KimJBaran commented 10 years ago

Cannot comment on propertyPartition, classPartition and distinctSubjects, but use of LinkSet and linkPredicate appear to be wrong.

From http://www.w3.org/TR/void/#linkset:

VoID also allows the description of RDF links between datasets. An RDF link is an RDF triple whose subject and object are described in different datasets.


The property void:linkPredicate can be used to specify the type of links that connect two datasets. In other words, it names the RDF property in the predicate position of the link triples.

The following example uses void:linkPredicate to state that the DBpedia and Geonames datasets are linked by triples that have the owl:sameAs predicate:

micheldumontier commented 10 years ago

disagree. a void:Dataset is a set of RDF triples. a void:Linkset is a collection of RDF triples between two datasets. Therefore, we can create Linksets between any arbitrary datasets.

VladimirAlexiev commented 10 years ago

Yes, but the section I'm quoting doesn't talk about 2 datasets. It appears to want to provide some stats of 1 dataset, and uses wrong class and property. See http://www.w3.org/TR/void/#class-property-partitions (as opposed to http://www.w3.org/TR/void/#describing-linksets)

micheldumontier commented 10 years ago

A dataset is any set of triples. in the formulation for the enhanced statistics, we describe a set of relations (i.e. linkset) between arbitrary partitions of a dataset. each partition is a dataset in its own right (see void:subset). i think this approach is justifiable, and falls within the scope of VoID constructs provided. You seem not to agree - could you provide an alternative formulation?

VladimirAlexiev commented 10 years ago

we describe a set of relations (i.e. linkset) between arbitrary partitions of a dataset.

Not true. Eg section properties and the number of unique objects linked to the property shows this query:

SELECT  ?p (COUNT(DISTINCT ?o ) AS ?count ) { ?s ?p ?o } GROUP BY ?p

Where do you see 2 arbitrary (i.e. independent) partitions here?

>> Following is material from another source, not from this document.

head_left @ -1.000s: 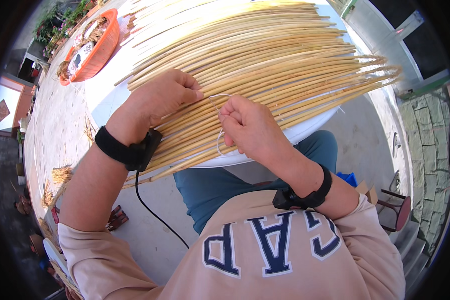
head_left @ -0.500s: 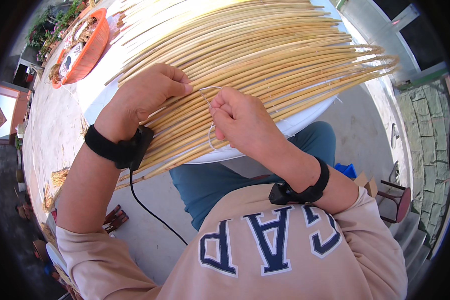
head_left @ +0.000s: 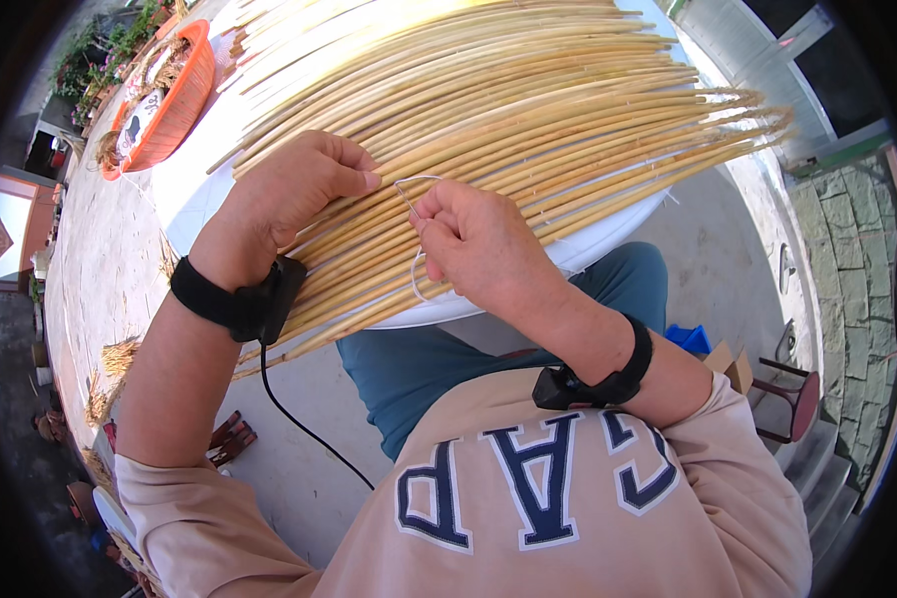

The right way to express this is (see http://www.w3.org/TR/void/#statistics):

    void:propertyPartition [
        void:property <property-uri> ;
        void:distinctObjects "###"^^xsd:integer] .

This counts any objects (URIs, blank nodes, literals), as per the above query and the VOID spec. If you want to count only resources, see http://www.w3.org/TR/void/#class-property-partitions and use rdfs:Resource (not rdfs:Class):

    void:propertyPartition [void:property <property-uri> ;
      void:classPartition [void:class rdfs:Resource;
        void:distinctObjects "###"^^xsd:integer]].

The key to understanding the above is that both void:propertyPartition and void:classPartition create sub-datasets, which are sets of triples. So it's legitimate to speak of the void:distinctObjects of those triples.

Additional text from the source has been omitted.